De repente algo le mordió las pantorrillas; lanzó un grito y se dio vuelta: el encaje de su negro camisón estaba ardiendo. Se agachó, y tomando la tela, arrancó la parte en llamas. El dolor la había serenado: ahora estaba como perdida y comenzaba a asustarse. Se encaminó hacia la ventana, trastabilló y cayó pesadamente. Cuando se levantó, el humo era como una manta hirviente sobre su cabeza y sus hombros, y no sabía hacia dónde dirigirse.
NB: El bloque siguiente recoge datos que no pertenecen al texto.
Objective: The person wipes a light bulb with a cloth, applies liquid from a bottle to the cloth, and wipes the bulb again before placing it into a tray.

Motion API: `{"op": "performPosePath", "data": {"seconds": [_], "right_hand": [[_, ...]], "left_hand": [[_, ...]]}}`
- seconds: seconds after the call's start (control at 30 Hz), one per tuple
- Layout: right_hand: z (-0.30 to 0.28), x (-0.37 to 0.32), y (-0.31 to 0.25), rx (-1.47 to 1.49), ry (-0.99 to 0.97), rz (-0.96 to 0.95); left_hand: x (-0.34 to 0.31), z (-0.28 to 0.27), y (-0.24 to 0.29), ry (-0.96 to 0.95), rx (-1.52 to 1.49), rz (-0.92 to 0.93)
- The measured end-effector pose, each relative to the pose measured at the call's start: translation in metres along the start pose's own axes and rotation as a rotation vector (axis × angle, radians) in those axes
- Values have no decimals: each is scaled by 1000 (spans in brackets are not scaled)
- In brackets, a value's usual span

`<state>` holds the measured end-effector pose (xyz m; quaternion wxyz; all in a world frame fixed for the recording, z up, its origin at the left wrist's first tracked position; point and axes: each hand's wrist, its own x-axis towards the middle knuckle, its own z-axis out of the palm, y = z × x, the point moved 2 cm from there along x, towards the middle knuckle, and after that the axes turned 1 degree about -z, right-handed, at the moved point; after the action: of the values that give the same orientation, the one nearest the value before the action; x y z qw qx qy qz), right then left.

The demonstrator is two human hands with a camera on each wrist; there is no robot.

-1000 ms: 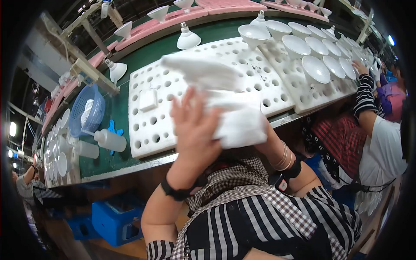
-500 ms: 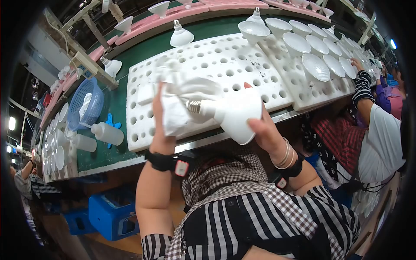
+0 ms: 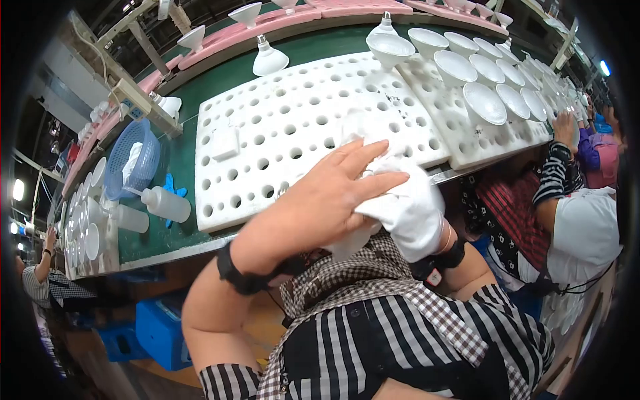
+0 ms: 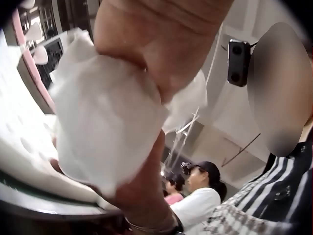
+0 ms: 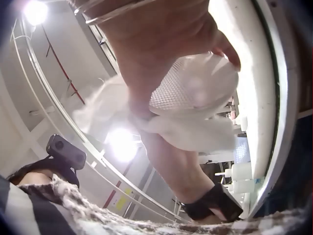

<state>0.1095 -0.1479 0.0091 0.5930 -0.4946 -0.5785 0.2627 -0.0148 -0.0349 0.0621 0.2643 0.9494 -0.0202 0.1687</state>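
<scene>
The right hand's [image 5: 161,44] fingers [image 5: 227,51] are spread round the rim of a white lamp [image 5: 168,95], holding it with the dimpled face showing in the right wrist view; the left hand's [image 3: 327,193] fingers bend over a white cloth [image 3: 413,210] and hold it against the lamp, though their tips are partly hidden, so how tight that hold is cannot be told; the lamp itself is in the air, just off the near edge of the foam board [image 3: 310,139], in front of the person's body.

The step in hand looks like wiping the lamp; the next move would seem to call for a steady grip on the rim while the cloth is worked round or lifted away, with the base kept free of its folds.

On the foam board, toward its left end, lies a small white block [image 3: 225,143]; left of the board are a white bottle [image 3: 167,204] and a blue basket [image 3: 133,160]; beyond its far edge one lamp stands face down [image 3: 270,60]; right of it, a second board [image 3: 467,157] bears rows of upturned lamps [image 3: 485,103], which suggests that a finished lamp would need setting base first into a hole.
</scene>
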Motion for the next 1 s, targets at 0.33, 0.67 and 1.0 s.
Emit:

Se arrodilló para observar y encontró la ventana en una dirección inesperada. No bien salió de la habitación, el cielo raso y luego el techo se precipitaron adentro.

Se alejó arrastrándose de la casa, sollozando, y finalmente se puso de rodillas. Apestaba a humo, tenía el cabello chamuscado y todas las hermosas uñas de sus dedos estaban quebradas. Se sentó en cuclillas, mirando la cáscara ardiente de la casa, y lloró como una niña pequeña. Pero cuando sus ojos hinchados se posaron sobre el bulto rectangular que yacía sobre el césped, dejó de llorar, se levantó y fue rengueando a buscarlo. Su vestido de algodón, y el cuadro... Recogió el prolijo paquete, y se alejó con paso cansino hacia las sombras donde la cerca de arbustos se encontraba con el garaje.